→ TO DO:
Check the records below line by line for the string "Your". Give the number of lines that contain it and nothing else.

[Records contained in a dataset]
══════════
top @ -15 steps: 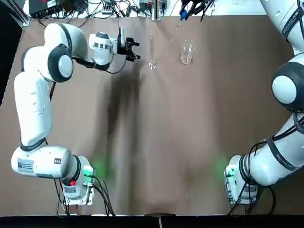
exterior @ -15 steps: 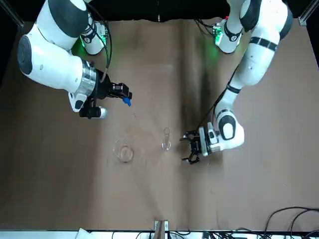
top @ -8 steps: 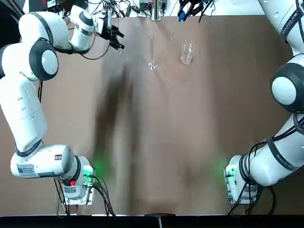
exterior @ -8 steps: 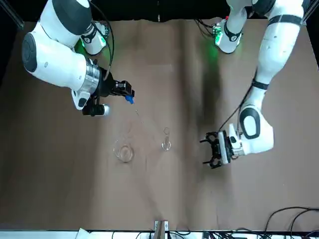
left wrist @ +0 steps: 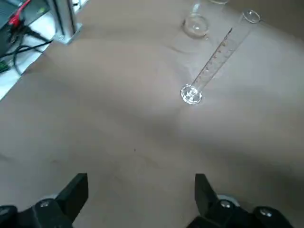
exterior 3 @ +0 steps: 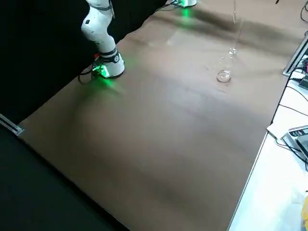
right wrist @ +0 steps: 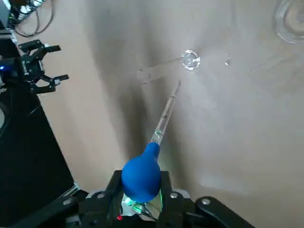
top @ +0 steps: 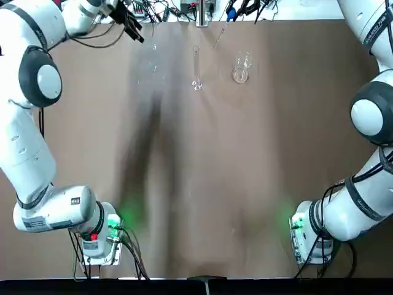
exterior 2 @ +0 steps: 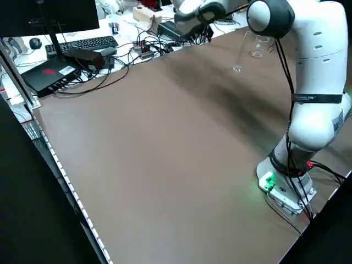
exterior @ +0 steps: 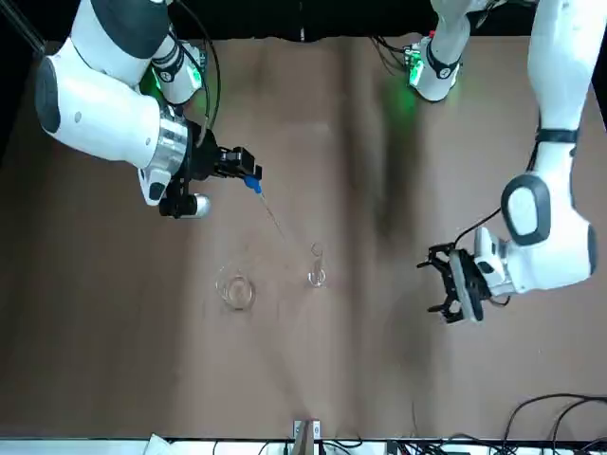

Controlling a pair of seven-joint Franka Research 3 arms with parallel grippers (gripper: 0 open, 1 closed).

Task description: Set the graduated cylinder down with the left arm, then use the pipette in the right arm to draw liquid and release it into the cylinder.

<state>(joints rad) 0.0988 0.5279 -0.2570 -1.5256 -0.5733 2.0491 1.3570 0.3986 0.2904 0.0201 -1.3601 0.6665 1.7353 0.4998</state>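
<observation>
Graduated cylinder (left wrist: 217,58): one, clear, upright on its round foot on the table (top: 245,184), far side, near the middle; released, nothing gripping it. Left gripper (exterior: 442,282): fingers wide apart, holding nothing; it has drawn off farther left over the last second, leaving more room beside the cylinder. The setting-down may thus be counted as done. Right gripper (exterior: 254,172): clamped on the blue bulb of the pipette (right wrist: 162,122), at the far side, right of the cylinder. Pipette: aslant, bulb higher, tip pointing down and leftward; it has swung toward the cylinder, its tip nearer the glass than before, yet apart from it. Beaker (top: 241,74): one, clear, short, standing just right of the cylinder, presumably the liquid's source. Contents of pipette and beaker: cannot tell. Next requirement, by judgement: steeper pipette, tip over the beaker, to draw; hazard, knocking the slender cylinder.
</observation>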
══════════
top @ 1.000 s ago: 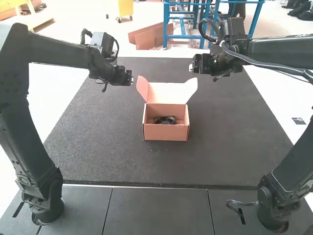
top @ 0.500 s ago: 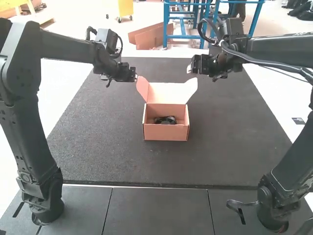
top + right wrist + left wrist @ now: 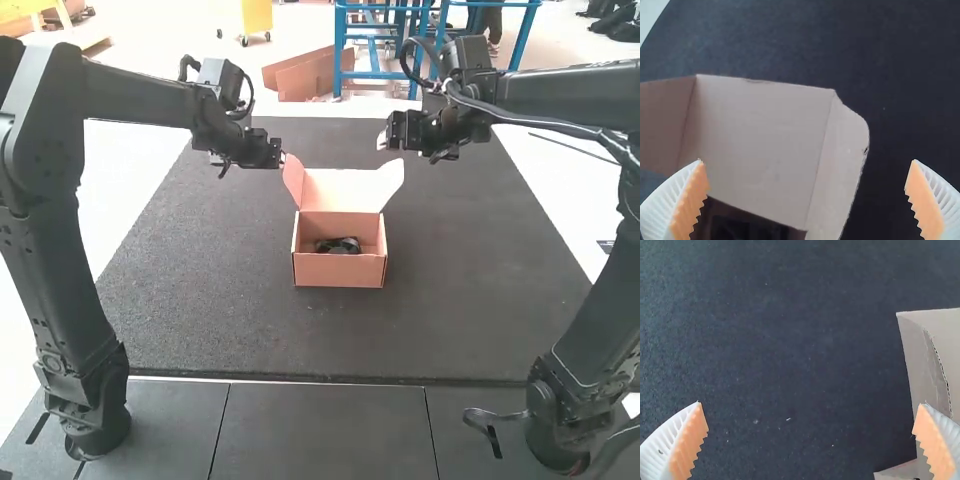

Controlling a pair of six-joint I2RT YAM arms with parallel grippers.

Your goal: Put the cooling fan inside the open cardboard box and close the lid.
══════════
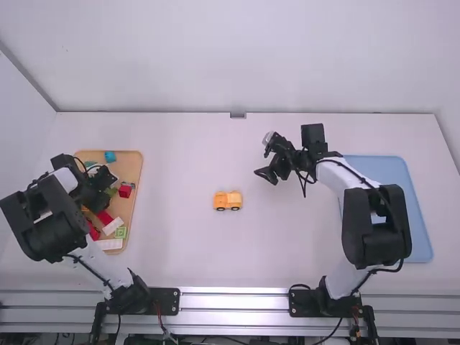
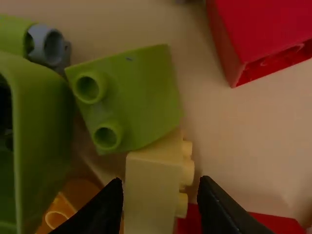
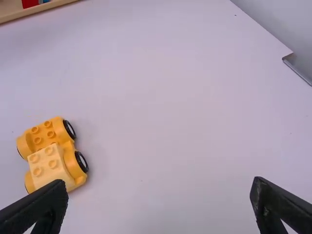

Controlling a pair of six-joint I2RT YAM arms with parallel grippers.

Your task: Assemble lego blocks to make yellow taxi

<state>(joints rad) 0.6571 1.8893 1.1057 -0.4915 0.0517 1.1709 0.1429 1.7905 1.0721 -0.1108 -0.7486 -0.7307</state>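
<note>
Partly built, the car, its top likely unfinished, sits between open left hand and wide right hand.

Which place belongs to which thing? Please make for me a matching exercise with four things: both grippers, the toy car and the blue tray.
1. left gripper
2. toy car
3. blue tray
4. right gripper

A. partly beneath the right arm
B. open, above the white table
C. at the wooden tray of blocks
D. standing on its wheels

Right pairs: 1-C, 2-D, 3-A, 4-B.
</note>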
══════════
→ COMPLETED TASK:
2